The breast cancer treatment depends on patient’s menopausal status, the hormonal receptor and HER2 status, the type of breast cancer, stage and grade of the tumor, and patient’s performance status, along with other factors. Following are the preferred treatment approaches for different stages of breast cancer, but the final decision is taken after clinical assessment of the patient by an oncologist.

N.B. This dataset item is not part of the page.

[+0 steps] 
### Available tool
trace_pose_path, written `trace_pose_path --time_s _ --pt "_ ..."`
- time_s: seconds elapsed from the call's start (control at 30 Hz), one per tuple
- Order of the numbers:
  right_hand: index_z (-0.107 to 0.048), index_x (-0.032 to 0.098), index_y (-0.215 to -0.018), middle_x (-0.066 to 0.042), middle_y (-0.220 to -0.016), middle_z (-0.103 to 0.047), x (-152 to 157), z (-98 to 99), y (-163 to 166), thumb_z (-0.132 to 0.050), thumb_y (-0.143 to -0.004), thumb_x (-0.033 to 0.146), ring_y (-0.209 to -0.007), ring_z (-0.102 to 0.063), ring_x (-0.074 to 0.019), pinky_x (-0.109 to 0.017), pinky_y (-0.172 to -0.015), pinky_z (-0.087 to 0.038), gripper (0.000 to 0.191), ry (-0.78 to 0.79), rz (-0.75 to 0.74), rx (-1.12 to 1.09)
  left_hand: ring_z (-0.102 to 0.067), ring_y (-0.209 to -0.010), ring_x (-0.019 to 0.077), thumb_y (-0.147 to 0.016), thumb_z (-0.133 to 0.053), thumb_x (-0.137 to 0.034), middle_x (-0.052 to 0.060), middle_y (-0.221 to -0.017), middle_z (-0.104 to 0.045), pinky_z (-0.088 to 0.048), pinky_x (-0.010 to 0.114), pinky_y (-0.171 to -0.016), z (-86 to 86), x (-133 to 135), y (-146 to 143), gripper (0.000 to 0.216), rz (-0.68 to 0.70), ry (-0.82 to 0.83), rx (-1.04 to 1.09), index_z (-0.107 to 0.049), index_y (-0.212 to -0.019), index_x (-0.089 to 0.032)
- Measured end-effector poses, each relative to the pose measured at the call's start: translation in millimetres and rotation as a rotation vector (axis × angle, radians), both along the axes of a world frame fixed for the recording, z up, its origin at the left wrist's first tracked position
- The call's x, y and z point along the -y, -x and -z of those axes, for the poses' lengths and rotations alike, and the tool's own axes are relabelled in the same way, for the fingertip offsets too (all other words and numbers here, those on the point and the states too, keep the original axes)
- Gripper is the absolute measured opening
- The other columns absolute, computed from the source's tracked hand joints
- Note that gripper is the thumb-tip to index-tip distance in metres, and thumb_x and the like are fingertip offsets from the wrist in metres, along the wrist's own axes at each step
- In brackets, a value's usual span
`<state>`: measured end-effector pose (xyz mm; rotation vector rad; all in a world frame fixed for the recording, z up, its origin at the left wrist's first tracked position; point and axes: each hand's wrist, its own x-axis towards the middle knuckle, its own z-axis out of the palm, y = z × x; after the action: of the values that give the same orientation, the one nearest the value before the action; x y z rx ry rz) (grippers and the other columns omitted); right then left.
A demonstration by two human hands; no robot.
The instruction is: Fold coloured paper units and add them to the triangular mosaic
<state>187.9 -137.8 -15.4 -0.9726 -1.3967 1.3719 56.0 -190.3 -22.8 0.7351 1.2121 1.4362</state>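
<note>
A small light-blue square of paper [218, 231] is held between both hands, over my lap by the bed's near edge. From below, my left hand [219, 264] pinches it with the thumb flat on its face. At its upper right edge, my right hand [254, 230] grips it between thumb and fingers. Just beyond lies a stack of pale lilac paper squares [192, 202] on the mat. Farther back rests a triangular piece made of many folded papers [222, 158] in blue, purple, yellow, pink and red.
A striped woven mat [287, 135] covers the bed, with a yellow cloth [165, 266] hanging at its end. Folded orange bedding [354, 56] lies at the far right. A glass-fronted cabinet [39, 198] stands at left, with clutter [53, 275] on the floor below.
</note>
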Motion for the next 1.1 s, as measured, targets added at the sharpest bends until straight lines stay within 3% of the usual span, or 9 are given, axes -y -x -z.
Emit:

|I||Stage I breast cancer is generally treated with modified radical mastectomy (MRM) or breast conservation surgery (BCS). Radiation therapy is given after BCS in all cases. Chemotherapy and/or hormonal therapy and/or HER2 targeted therapy may be given in selected cases as per oncologist’s discretion.|
|II||Stage II breast cancer is generally treated with MRM or BCS. Radiation therapy is given in all cases after BCS and in some cases after MRM. Chemotherapy and/or hormonal therapy and/or HER2 targeted therapy may be given in selected cases as per oncologist’s discretion.|
Stage III breast cancer is mostly upfront unresectable (except T3N1) and is generally treated with chemotherapy and/or hormonal therapy and/or HER2 targeted therapy to shrink the tumor size. This is followed by MRM or BCS. Radiation therapy has to be given in all cases after surgery.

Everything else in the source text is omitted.